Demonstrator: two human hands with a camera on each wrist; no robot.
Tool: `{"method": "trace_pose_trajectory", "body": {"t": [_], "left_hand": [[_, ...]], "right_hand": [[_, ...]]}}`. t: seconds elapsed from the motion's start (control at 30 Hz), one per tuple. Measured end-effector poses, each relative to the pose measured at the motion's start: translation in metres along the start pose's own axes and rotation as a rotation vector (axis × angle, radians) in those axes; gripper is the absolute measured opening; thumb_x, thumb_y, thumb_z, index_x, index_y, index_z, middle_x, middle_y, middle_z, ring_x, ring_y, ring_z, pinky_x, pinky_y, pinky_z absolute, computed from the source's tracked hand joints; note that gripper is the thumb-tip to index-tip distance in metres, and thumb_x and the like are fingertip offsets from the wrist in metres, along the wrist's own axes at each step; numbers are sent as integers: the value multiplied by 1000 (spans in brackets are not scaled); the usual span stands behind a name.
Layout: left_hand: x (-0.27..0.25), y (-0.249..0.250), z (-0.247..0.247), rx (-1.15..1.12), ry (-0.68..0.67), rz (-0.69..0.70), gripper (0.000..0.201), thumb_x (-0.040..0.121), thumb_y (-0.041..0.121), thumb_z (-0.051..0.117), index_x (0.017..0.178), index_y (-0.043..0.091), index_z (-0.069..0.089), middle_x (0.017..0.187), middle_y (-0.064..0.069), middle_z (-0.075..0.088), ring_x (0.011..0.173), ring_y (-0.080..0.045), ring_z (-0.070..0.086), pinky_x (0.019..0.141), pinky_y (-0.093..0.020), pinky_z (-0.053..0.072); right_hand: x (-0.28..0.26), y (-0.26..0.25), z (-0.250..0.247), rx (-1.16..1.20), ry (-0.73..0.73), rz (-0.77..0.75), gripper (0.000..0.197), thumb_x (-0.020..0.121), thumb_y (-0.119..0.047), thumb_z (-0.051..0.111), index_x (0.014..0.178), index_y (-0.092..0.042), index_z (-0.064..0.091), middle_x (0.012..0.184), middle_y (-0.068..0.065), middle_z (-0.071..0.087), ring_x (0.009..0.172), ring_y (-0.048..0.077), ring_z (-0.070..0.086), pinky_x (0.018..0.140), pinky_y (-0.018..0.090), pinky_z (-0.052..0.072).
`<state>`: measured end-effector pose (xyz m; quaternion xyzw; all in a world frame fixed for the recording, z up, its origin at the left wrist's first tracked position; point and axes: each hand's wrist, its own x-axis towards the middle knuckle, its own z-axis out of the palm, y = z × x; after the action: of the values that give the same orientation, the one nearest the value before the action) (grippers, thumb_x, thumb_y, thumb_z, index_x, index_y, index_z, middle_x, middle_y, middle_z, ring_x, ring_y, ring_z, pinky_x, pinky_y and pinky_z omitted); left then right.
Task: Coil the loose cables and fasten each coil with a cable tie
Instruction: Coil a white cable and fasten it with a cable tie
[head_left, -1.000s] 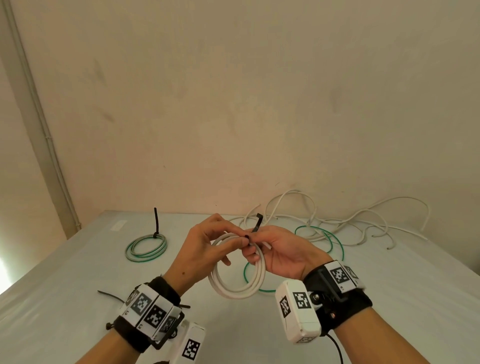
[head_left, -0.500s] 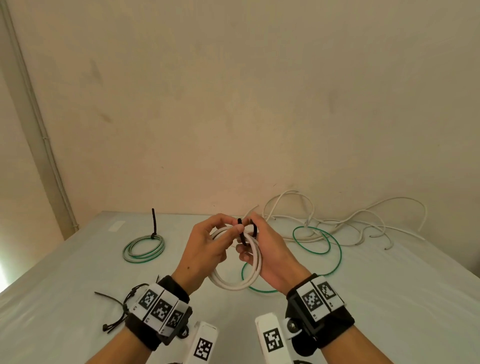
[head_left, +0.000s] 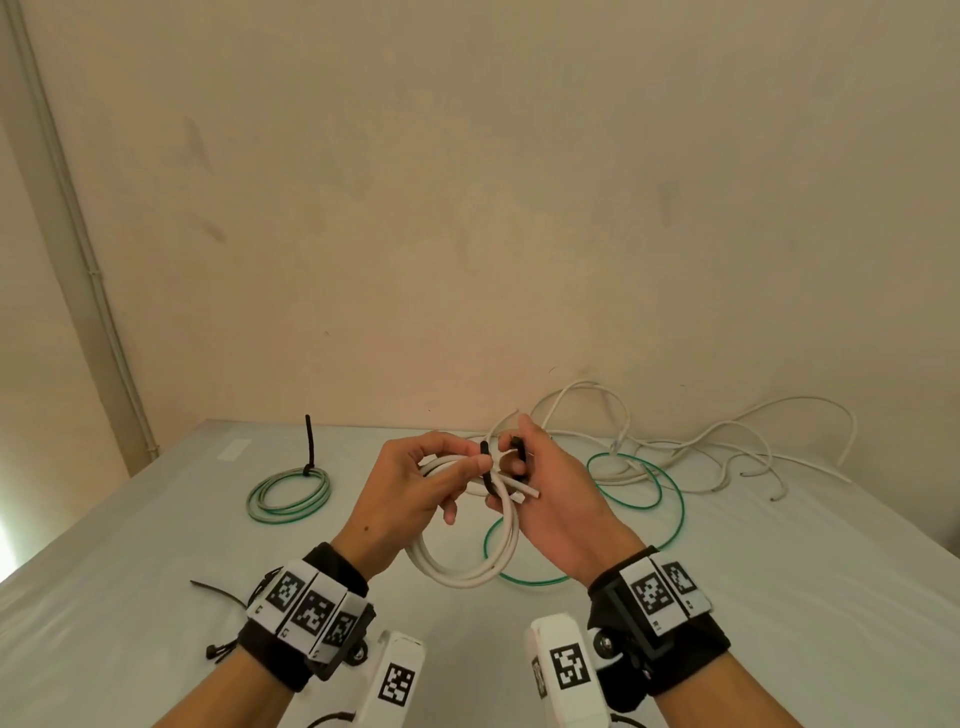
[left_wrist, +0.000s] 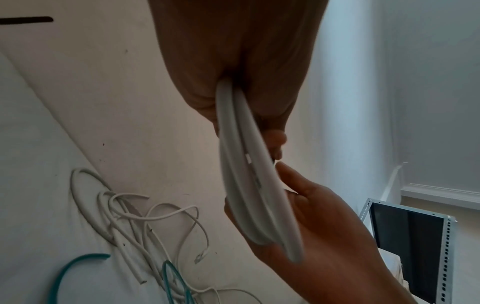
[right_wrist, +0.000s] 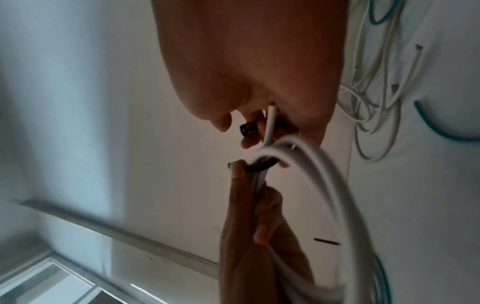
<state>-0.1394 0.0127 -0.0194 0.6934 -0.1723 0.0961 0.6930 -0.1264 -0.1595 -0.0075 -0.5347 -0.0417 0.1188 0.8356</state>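
A white cable coil (head_left: 467, 566) hangs in the air between both hands above the grey table (head_left: 779, 597). My left hand (head_left: 415, 483) pinches the coil's top together with one end of a black cable tie (head_left: 487, 475) that wraps under the strands. My right hand (head_left: 545, 483) holds the tie's other end, its head (right_wrist: 246, 128), and a short white cable end (right_wrist: 270, 123). In the left wrist view the coil (left_wrist: 249, 185) runs edge-on out of my left hand (left_wrist: 233, 92) against my right palm (left_wrist: 324, 226).
A tied green-and-white coil (head_left: 289, 491) with an upright black tie lies at the left. A loose green cable (head_left: 623, 493) and tangled white cables (head_left: 701, 447) lie at the back right by the wall. Spare black ties (head_left: 218, 592) lie near my left wrist.
Both hands have drawn closer and rotated, backs now turned up. The tie, which stuck up from my right fingers, is now bent around the coil's top with an end in each hand.
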Motion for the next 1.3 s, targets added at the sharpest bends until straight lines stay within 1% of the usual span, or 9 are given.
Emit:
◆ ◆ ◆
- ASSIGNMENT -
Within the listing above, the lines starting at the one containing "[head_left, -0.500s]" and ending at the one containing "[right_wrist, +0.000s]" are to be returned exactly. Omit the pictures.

- RESULT FOR THIS EXERCISE -
[head_left, -0.500s] 
[head_left, +0.000s] 
[left_wrist, +0.000s] 
[right_wrist, +0.000s] 

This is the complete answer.